◆ **REQUIREMENT**
Count the lines in the entries that contain the string "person". State nothing but the number.

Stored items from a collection
========================================
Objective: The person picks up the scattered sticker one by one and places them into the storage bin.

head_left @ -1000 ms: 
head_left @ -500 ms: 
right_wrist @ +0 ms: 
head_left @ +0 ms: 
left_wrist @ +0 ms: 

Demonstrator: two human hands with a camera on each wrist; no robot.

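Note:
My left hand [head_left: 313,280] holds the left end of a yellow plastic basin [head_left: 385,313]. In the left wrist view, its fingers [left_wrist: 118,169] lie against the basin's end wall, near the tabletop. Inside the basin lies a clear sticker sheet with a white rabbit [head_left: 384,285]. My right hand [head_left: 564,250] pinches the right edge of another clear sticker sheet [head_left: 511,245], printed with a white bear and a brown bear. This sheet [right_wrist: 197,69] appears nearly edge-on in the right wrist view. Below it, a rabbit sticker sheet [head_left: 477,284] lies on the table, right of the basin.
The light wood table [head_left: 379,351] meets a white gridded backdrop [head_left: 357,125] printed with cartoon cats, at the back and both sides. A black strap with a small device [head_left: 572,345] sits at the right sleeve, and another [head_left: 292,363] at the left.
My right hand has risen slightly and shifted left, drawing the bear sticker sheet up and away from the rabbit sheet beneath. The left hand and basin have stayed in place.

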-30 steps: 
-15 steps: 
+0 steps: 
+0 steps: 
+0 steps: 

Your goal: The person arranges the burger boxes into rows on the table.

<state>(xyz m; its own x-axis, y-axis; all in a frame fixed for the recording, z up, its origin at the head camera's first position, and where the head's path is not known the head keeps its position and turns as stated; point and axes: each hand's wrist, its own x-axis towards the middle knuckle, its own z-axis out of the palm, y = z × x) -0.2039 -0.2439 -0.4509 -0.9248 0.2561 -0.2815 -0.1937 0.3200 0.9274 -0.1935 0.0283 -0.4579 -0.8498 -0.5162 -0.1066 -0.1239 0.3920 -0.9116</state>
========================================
◆ **SOLUTION BELOW**
2